SOURCE DATA
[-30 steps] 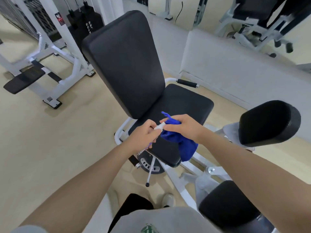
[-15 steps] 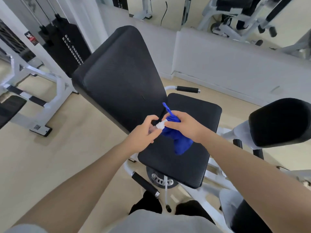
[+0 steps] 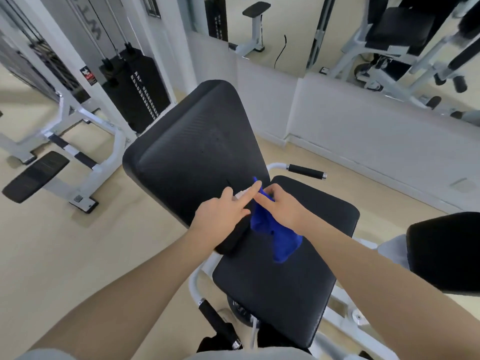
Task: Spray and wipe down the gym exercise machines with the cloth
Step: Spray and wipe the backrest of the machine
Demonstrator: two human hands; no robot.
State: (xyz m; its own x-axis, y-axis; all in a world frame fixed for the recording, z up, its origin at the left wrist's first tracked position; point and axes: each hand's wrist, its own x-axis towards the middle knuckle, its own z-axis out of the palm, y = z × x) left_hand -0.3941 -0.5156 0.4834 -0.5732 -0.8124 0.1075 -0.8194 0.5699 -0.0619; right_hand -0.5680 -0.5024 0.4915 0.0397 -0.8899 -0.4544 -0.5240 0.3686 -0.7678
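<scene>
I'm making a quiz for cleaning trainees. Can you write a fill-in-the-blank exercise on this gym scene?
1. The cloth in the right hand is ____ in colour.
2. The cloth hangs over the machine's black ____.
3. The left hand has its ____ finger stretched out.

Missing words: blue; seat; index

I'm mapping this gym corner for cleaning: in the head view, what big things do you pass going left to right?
Flat black footplate → black weight stack → tilted backrest pad → blue cloth hanging from the right hand → black foam-grip handle → black roller pad at the right edge.
</scene>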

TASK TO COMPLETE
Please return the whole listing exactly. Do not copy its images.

REPLY TO THE TASK
[-30 steps] 
[-15 steps] 
[+0 steps] 
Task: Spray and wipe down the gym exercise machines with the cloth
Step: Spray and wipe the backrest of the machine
Demonstrator: two human hands; no robot.
State: (xyz m; its own x-axis, y-axis; all in a world frame fixed for the recording, z up, its origin at the left wrist's first tracked position; point and axes: each hand's wrist, its own x-axis towards the middle knuckle, its own z-axis out of the palm, y = z × x) left_hand -0.3941 -0.5156 0.4834 -0.5732 -0.8124 0.1075 -0.8194 0.5699 -0.0619; right_hand -0.5680 -0.5024 0.4915 0.0397 -0.8899 -0.4544 -0.5240 0.3686 -0.7678
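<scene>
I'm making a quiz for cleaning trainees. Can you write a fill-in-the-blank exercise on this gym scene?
1. The cloth in the right hand is ____ in colour.
2. The cloth hangs over the machine's black ____.
3. The left hand has its ____ finger stretched out.

Missing words: blue; seat; index

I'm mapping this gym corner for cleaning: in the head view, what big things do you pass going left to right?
Flat black footplate → black weight stack → tilted backrest pad → blue cloth hanging from the right hand → black foam-grip handle → black roller pad at the right edge.
</scene>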

There is nothing more to add to this answer.